Une Simca 8 à la relance
En 1946, la reprise de l’activité reste modeste : 11 900 exemplaires sortent des chaînes (essentiellement des Simca 8 mais aussi des petites Simca 5). Pour répondre à la demande pressante d’utilitaires, Simca dévoile ses 8 fourgonnettes et châssis cabine. Petit à petit, l’usine de Nanterre monte en cadence, aidée par la sortie de la Simca 6 (une évolution de la 5) en 1947. Pendant ce temps, on étudie un nouveau modèle, la Simca 9 Aronde, prévue pour 1951 et la Simca 8 doit donc continuer à séduire : elle reçoit pour cela un restylage en 1949 qui lui permet de rester dans le coup, d’autant qu’elle reçoit le nouveau moteur prévu pour l’Aronde, un 1 221 cc de 41 chevaux.

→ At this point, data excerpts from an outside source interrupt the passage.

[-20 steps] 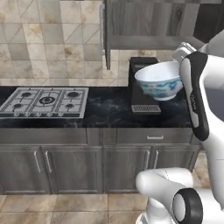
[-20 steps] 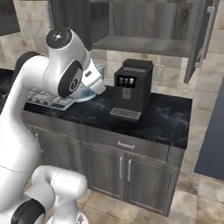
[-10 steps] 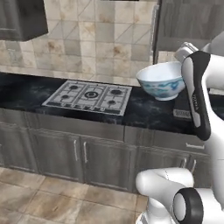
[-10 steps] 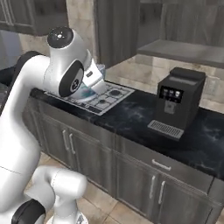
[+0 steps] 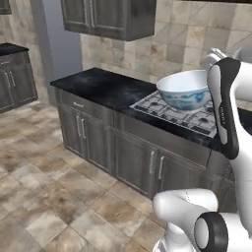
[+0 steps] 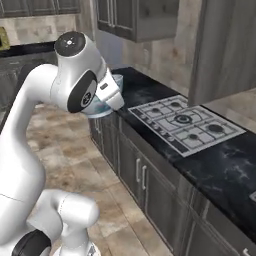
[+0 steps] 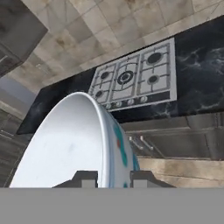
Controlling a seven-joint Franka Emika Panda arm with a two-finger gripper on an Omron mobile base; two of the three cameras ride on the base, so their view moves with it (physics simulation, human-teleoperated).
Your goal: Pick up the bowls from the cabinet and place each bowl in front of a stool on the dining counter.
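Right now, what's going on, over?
Tool shut on bowl rim. Bowl carried in the air above the hob. Nothing in the way.

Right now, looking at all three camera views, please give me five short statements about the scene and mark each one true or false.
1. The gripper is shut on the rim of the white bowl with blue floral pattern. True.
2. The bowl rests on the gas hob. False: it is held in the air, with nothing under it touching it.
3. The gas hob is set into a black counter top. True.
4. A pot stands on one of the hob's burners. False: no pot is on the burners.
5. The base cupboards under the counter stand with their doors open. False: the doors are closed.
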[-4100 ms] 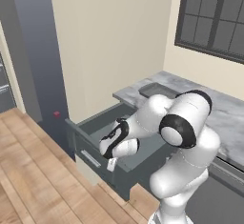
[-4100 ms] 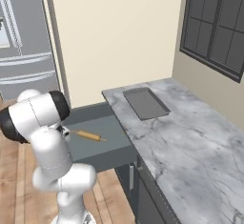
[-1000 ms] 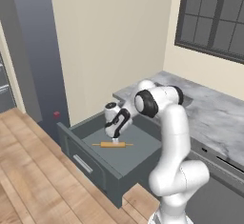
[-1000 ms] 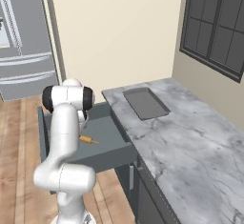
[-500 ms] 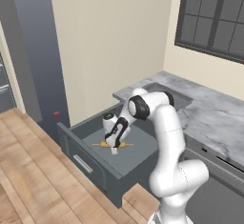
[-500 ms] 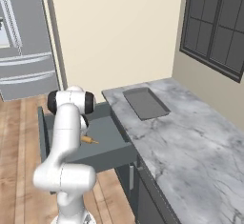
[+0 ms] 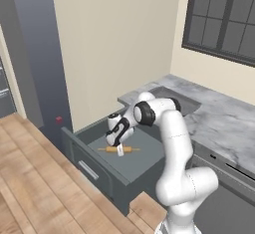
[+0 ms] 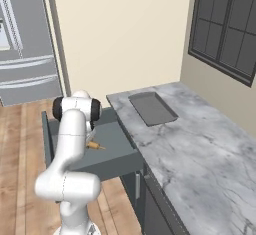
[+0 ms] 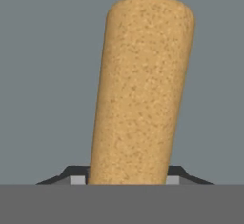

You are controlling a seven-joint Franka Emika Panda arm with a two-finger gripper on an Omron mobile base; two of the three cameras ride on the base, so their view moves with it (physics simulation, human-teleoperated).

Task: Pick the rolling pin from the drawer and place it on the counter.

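The claw (image 7: 120,150) is closed around the middle of the rolling pin (image 9: 140,89) in the drawer (image 7: 144,159); stiff, light, round wood is judged likely to roll.

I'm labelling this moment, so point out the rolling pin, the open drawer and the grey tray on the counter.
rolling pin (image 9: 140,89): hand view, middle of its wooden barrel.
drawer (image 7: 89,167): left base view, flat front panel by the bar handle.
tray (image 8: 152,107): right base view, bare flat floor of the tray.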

Grâce à ce lifting cosmétique et technologique, la nouvelle Simca 8 1200 va rencontrer un certain succès puisqu’elle se vendra à 46 829 exemplaires en seulement 3 ans, réalisant près de la moitié de la production totale du modèle depuis 1937.
Remplacée par l’Aronde
En mai 1951, l’Aronde est enfin inscrite au catalogue, permettant à la Simca 8 de prendre une retraite bien méritée. En ce début des années 50, le style Ponton a pris le dessus sur les carrosserie d’avant-guerre et l’Aronde mise sur ses atouts physiques pour séduire. Contrairement à la Simca 8, cette dernière est une vraie Simca originale, malgré des dessous techniques encore très italiens. La 8 ne pouvait de toute façon plus lutter face à la nouvelle Peugeot 203 devenue sa principale concurrente. Elle aura été produite à 113 165 exemplaires tout de même.